--- Records supplied Enclosed Below ---

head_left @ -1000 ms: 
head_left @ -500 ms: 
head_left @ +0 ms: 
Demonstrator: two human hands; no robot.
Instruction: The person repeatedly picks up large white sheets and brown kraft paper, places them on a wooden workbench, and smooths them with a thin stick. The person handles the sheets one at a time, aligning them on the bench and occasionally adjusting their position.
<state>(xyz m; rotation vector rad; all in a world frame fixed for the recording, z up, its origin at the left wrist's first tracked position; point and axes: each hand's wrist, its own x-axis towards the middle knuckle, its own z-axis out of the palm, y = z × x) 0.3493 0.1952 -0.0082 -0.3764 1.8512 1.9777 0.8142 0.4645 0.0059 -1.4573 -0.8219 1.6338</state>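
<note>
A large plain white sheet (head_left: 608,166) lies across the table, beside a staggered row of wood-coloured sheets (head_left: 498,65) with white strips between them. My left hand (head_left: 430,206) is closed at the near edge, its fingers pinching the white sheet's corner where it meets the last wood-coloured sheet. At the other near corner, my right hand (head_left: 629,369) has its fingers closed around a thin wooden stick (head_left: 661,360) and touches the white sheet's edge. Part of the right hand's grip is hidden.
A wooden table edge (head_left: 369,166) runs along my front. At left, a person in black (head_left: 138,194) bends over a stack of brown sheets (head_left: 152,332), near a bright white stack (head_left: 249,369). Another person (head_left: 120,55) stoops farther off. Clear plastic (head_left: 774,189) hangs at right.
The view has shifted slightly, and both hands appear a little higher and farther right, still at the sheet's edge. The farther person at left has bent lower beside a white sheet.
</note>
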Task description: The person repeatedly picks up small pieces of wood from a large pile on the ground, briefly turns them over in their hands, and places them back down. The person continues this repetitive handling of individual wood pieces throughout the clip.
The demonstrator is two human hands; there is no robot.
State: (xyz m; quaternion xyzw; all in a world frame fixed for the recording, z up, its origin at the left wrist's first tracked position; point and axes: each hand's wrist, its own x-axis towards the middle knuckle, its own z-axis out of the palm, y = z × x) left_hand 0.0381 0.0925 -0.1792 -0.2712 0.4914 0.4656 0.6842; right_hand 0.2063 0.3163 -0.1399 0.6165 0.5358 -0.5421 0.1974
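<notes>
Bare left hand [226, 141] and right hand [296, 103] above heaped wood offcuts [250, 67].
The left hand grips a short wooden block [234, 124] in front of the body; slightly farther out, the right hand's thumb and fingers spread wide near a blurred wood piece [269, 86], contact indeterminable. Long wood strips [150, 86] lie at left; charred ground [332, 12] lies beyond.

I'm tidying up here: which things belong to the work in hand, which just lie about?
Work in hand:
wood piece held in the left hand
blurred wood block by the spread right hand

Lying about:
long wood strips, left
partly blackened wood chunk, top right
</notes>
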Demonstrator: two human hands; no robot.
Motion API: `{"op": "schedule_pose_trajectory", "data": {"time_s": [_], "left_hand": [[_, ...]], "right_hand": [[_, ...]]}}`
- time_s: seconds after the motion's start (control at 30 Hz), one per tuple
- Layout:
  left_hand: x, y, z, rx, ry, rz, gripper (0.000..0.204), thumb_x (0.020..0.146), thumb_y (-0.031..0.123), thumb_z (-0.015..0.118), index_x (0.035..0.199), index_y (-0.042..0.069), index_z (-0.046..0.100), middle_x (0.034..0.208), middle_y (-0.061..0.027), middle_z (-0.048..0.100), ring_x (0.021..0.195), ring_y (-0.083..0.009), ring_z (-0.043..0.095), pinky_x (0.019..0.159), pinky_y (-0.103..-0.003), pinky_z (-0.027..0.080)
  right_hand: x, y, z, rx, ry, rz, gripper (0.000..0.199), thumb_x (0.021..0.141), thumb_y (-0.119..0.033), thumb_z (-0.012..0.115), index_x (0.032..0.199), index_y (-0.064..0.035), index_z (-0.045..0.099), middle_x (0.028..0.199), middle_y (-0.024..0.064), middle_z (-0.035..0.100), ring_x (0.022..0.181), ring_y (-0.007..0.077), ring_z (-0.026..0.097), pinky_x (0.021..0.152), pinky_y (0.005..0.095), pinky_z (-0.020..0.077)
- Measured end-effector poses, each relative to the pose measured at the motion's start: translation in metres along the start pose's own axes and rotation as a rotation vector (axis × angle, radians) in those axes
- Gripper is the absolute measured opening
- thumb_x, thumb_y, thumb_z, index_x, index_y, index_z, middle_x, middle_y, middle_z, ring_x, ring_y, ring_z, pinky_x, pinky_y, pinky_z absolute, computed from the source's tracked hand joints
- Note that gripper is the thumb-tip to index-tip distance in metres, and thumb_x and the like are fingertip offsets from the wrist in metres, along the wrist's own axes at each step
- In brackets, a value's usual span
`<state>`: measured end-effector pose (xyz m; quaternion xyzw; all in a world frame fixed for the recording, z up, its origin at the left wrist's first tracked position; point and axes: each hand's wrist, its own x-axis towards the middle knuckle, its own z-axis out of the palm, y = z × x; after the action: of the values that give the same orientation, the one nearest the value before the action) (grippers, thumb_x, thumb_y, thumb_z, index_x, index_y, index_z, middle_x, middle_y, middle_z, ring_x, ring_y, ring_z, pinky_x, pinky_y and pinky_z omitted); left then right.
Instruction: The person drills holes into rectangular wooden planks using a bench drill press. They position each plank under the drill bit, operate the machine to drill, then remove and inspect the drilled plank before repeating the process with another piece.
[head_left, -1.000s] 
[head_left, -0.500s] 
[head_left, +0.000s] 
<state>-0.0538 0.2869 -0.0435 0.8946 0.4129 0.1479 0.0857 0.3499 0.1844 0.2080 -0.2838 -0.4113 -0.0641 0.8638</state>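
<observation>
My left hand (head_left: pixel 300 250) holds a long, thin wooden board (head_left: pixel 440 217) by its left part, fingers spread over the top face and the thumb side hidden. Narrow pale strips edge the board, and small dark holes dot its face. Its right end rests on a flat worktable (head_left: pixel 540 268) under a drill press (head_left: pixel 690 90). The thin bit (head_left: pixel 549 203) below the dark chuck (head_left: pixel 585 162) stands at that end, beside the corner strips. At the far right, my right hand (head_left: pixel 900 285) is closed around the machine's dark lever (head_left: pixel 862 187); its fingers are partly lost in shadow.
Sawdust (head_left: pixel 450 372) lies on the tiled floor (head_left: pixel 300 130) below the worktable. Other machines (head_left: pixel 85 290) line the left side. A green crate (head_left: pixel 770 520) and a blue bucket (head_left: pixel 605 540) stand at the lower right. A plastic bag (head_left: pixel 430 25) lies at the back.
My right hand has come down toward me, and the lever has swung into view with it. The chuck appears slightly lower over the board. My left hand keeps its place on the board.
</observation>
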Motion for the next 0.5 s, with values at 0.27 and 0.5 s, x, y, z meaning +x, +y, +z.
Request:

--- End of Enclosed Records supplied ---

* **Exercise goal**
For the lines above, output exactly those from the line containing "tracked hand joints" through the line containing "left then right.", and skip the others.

* **Exercise answer**
- thumb_x, thumb_y, thumb_z, index_x, index_y, index_z, middle_x, middle_y, middle_z, ring_x, ring_y, ring_z, pinky_x, pinky_y, pinky_z absolute, computed from the source's tracked hand joints
- Note that gripper is the thumb-tip to index-tip distance in metres, and thumb_x and the like are fingertip offsets from the wrist in metres, along the wrist's own axes at each step
- In brackets, a value's usual span
`<state>`: measured end-effector pose (xyz m; quaternion xyzw; all in a world frame fixed for the recording, z up, its origin at the left wrist's first tracked position; point and axes: each hand's wrist, its own x-axis towards the middle knuckle, its own z-axis out of the palm, y = z × x; after the action: of the values that give the same orientation, the one nearest the value before the action) (grippers, thumb_x, thumb_y, thumb_z, index_x, index_y, index_z, middle_x, middle_y, middle_z, ring_x, ring_y, ring_z, pinky_x, pinky_y and pinky_z omitted); left then right.

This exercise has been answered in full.